MEETING ASSESSMENT & ASSESSOR’S INDEPENDENT NEEDS

It was once thought OK to think that it was ‘learners’ who needed standardised assessments – tasks  cut into discrete stages with discrete marks that could NOT be changed by how the learner conceptualised the task for themselves. The effect of such static tasks is not only to standardise the supposed criteria for marking but also the learner’s comprehension of the task. Pedagogic innovation is a nonsense of course if the static element in a pedagogy is its assessment practices. Learners are TAUGHT to valorise marks as a representation of achievement.

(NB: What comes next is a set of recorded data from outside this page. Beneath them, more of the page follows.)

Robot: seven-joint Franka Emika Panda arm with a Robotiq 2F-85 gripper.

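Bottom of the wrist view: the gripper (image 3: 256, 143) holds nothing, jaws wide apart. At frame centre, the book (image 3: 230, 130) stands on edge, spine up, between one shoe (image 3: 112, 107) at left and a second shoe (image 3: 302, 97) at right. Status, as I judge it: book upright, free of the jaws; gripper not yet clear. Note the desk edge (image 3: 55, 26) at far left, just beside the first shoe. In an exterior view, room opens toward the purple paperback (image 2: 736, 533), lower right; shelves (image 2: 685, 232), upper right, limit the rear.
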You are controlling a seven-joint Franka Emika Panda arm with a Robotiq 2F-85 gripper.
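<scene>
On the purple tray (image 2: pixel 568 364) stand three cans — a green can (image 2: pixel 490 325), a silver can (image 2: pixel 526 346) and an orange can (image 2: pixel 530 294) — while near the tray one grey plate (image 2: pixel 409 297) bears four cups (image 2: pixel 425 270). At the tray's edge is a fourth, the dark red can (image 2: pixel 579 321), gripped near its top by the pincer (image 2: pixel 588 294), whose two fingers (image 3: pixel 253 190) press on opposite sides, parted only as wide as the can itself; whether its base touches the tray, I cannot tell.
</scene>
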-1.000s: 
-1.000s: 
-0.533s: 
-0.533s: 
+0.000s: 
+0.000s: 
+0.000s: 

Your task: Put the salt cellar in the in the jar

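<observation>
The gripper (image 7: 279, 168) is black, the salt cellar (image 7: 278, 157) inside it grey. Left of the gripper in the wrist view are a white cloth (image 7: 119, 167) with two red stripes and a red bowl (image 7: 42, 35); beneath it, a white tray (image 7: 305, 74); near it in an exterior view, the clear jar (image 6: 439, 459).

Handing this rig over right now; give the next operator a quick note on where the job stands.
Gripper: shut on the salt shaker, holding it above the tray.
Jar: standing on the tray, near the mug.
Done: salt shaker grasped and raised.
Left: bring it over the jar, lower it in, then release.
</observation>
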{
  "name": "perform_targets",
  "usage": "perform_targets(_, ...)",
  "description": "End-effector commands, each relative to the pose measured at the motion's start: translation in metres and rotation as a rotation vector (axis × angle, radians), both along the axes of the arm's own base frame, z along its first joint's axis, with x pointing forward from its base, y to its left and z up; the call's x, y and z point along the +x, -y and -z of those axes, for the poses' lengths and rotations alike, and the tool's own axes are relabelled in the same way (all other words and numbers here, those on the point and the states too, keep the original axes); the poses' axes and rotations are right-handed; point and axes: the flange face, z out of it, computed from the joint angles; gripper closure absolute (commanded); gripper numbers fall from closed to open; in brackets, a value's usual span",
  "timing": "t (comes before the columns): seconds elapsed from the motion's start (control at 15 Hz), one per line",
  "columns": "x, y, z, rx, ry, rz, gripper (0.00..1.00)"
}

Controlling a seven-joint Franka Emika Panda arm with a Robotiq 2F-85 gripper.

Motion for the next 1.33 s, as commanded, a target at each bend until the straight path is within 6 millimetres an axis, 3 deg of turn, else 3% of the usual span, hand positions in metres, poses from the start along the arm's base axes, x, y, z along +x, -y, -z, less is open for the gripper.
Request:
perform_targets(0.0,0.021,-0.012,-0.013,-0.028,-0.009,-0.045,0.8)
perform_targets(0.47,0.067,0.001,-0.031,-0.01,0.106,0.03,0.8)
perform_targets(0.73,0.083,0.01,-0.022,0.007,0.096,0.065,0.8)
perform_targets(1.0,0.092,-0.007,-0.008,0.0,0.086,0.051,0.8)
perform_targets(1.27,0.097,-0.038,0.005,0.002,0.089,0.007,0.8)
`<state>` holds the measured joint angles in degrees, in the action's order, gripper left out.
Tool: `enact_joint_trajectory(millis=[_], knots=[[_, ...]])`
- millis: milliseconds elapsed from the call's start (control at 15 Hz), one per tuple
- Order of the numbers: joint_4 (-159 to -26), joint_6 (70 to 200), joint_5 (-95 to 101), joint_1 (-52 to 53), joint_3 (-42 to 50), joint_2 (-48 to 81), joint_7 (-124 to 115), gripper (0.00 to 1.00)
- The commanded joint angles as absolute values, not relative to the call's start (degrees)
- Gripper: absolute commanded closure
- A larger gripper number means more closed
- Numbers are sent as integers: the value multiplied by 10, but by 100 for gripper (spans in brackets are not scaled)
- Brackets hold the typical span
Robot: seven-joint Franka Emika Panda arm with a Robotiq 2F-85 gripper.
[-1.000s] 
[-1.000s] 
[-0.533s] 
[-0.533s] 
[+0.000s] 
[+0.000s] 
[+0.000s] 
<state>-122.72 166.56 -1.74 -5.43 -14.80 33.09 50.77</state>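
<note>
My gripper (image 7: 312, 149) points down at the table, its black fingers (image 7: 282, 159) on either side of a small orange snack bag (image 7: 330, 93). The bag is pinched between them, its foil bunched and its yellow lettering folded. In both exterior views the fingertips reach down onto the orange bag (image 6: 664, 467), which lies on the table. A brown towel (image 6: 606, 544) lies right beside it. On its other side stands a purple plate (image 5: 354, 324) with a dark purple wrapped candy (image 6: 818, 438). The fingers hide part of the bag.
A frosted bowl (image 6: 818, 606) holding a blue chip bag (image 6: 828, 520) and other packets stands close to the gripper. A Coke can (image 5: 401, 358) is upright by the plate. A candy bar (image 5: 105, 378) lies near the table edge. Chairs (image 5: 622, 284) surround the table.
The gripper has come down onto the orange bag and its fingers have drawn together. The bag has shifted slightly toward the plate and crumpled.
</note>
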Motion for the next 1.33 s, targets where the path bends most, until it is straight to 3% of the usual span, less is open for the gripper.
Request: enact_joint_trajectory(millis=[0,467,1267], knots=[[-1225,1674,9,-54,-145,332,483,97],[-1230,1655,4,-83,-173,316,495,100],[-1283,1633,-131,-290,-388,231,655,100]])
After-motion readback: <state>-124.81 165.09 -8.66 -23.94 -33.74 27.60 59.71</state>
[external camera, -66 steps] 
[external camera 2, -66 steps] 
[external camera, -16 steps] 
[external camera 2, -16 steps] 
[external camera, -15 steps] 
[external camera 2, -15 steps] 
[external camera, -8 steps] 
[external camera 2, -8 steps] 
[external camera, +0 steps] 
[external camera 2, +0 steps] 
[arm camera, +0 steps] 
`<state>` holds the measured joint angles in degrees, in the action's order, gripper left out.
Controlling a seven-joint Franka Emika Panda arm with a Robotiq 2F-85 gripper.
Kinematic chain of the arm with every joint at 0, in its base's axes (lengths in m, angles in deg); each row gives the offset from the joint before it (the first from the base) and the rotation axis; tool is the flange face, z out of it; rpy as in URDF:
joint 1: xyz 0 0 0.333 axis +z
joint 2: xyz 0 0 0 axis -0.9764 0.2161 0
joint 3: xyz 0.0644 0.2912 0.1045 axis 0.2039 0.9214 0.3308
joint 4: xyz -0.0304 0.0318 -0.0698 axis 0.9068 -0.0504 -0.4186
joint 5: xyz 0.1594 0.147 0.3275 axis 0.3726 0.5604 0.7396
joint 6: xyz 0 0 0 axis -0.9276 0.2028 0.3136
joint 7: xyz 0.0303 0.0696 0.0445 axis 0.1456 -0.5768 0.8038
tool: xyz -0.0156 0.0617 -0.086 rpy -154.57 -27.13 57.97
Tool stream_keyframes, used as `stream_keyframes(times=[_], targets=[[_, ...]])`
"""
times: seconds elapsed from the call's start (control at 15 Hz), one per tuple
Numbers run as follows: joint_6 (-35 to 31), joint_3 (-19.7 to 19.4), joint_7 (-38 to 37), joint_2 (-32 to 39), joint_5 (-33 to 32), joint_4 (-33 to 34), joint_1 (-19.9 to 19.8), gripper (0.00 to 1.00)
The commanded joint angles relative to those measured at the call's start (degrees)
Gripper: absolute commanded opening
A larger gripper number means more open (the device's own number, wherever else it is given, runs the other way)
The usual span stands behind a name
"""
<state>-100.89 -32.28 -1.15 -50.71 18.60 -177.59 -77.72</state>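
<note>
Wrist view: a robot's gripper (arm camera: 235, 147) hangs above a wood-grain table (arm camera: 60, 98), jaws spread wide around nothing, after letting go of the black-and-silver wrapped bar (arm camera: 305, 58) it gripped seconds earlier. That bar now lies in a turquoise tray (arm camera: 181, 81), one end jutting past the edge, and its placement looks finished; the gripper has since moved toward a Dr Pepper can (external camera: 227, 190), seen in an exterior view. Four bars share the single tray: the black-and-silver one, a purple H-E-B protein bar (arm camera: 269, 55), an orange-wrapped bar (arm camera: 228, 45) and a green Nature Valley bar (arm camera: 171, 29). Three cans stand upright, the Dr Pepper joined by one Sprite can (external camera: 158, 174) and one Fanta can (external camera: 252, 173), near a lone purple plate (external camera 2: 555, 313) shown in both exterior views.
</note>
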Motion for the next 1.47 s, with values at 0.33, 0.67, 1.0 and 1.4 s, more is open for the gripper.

These marking practices do serve the interests of markers and institutions. Take word counts. These are standardised with no regard to differentials in learner conceptualisation of a task or innovation, but they do allow educational employers to argue that they are limiting the workload of their employees. I believe that maximum word counts have always been more to do with workload management for teacher / assessors than for any educational reason at all. Their prominence emerged as education expanded. Now teacher workloads DO have to be managed but NOT, I hope, at the cost of accepting even a modest divorce of assessment functions in pedagogy from learning. 3 cheers for Assessment for Learning. However, I think the divorce may have already happened whilst lifelong learners were looking the other way.

MY RESOLUTION

I get so exercised by these things I admit. I calmed down by working on a graphic (based on 2 suggestions In Harmsworth & Turpin (2001). It worked. It is neither beautiful nor all that useful for others but it helped me so it stays as a monument to that – and in the hope it might raise a discussion in our H817 Tutor Group.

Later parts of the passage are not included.